O conflito continuou durante o governo de Richard Nixon, até que este, aos poucos, retirou quase todas as tropas de combate americanas e negociou os Acordos de Paz de Paris em 1973.

Os acordos previam a saída unilateral dos Estados Unidos e a troca de prisioneiros. Nixon havia prometido proteger o Vietnã do Sul com bombardeios aéreos para que não fosse arrasado pelo Norte, mas seus próprios problemas com o escândalo do caso Watergate o impediram de fazer isso.

Quando Gerald Ford assumiu o comando da Casa Branca em 1974, o equilíbrio de poder no Vietnã estava claramente a favor do Norte, que lançou uma ofensiva final, culminando na queda de Saigon em 30 de abril de 1975.

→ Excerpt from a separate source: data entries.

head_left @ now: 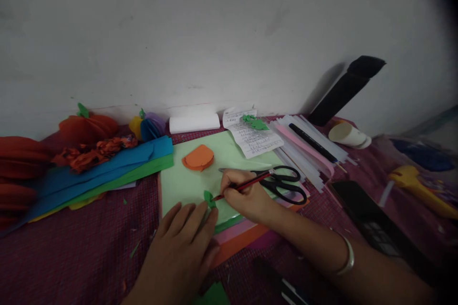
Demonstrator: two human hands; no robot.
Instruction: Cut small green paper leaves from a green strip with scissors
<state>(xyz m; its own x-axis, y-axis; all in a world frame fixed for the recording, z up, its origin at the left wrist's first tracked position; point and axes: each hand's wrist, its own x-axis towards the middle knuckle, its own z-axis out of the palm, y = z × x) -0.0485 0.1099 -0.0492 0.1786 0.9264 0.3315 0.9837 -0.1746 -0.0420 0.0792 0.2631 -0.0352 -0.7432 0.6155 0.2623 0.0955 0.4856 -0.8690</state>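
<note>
Head view: pencil tip on a small green cut-out

Head camera looks down on a table (89, 248) covered in a maroon cloth. The left hand (182, 243) lies flat, palm down, its fingers (200, 221) stretched out close together, with the fingertips at the lower edge of a small green paper piece (208, 198). That piece lies on a light green sheet (186, 181) in the middle of the table. The right hand (246, 198) pinches a red pencil (250, 184) between thumb and fingers, with the tip touching the green piece from the right. A silver bangle (348, 257) sits on the right wrist.

Black scissors (282, 182) lie just behind the right hand, partly on the same sheet. A folded orange paper shape (198, 157) rests further back on the sheet. Blue and green sheets (107, 167) are stacked to the left, with an orange paper pumpkin (88, 126) behind them by the wall. A handwritten note (254, 139) and a bundle of clear sticks (307, 145) lie to the right, and a yellow tool (418, 186) is well apart at the far right.
</note>
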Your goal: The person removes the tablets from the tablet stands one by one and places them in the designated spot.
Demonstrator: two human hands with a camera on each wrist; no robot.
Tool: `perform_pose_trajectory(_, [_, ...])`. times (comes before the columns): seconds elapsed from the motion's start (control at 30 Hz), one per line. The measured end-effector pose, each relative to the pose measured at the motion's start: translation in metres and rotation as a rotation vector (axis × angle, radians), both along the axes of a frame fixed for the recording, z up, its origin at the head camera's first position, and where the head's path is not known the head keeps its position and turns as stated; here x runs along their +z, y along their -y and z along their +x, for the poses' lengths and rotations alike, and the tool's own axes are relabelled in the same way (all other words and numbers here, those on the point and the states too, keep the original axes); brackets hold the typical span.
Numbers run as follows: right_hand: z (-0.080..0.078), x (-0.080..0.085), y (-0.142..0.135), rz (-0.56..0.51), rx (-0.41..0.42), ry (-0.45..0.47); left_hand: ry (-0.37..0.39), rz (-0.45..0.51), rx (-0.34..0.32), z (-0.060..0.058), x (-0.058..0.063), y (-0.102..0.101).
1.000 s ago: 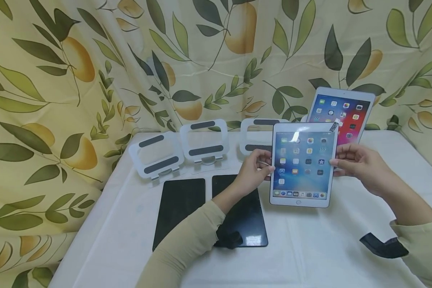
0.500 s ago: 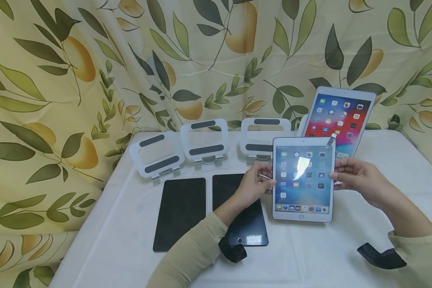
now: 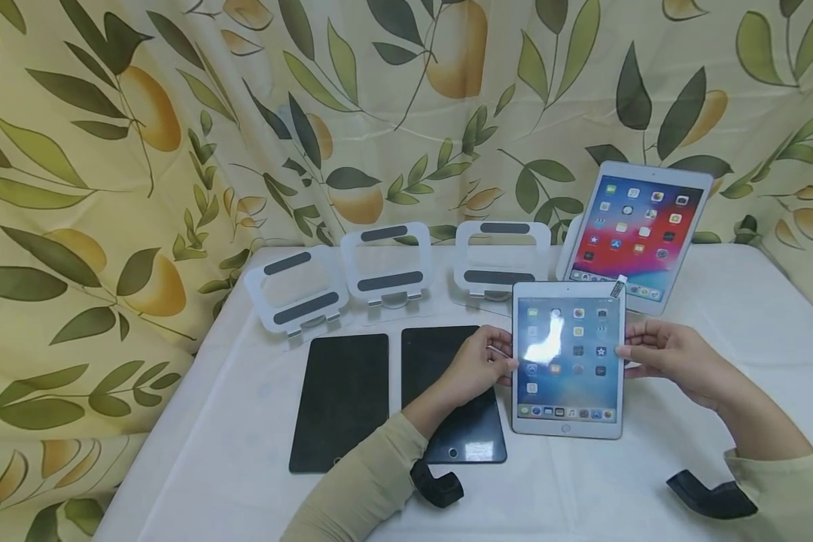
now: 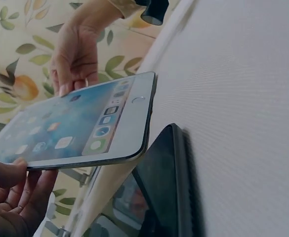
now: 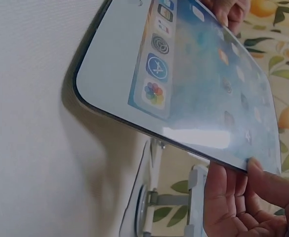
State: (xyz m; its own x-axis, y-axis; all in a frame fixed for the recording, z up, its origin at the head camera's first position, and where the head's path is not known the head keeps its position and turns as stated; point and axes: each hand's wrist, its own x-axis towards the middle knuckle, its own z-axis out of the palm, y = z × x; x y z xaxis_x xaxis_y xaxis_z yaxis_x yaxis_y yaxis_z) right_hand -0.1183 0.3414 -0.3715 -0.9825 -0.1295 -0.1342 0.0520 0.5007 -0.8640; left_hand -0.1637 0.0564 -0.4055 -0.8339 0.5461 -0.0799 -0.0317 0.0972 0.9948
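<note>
Both of my hands hold a white tablet (image 3: 567, 361) upright by its long sides, its screen of app icons facing me. My left hand (image 3: 476, 366) pinches the left edge, thumb on the front and fingers behind. On the opposite edge my right hand (image 3: 674, 361) grips the same way. A small printed tab (image 3: 610, 287) sticks out at the tablet's top right corner. In both wrist views, the tablet (image 4: 85, 123) leans back, its lower edge close over the white cloth. Behind it, a second white tablet (image 3: 644, 218) with a red and blue screen leans on a stand.
Three white stands, at left (image 3: 306, 309), middle (image 3: 389, 282) and right (image 3: 501, 277), line the back of the table (image 3: 210, 452). Two black tablets lie flat, one at left (image 3: 342, 399), the other (image 3: 474, 436) partly under my left forearm. A leaf-patterned curtain (image 3: 406, 173) hangs behind.
The held white tablet has come down and nearer to me, with both hands still on its edges. More of the red and blue tablet behind shows now.
</note>
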Motion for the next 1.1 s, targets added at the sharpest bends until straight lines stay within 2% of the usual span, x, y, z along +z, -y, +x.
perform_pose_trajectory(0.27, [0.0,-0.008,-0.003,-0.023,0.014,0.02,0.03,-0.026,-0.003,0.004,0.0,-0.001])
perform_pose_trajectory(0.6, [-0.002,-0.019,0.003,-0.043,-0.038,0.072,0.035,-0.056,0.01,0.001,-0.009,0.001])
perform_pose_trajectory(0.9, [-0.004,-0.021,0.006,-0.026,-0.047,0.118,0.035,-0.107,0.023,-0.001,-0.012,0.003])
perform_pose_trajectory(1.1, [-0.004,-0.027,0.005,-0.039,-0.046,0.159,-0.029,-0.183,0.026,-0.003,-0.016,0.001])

Cenas de caos foram presenciadas nas ruas, com multidões aglomeradas em frente à embaixada dos Estados Unidos e ao aeroporto de Saigon, buscando desesperadamente sair do país, enquanto as forças comunistas vitoriosas ocupavam a capital.

A guerra do Vietnã em vários círculos é considerada objeto de vergonha nacional para os Estados Unidos. Um longo conflito que tirou a vida de 58 mil soldados americanos e mais de 2 milhões de vietnamitas, custou mais de US$ 100 bilhões na época e, ainda assim, não conseguiu atingir os objetivos estabelecidos.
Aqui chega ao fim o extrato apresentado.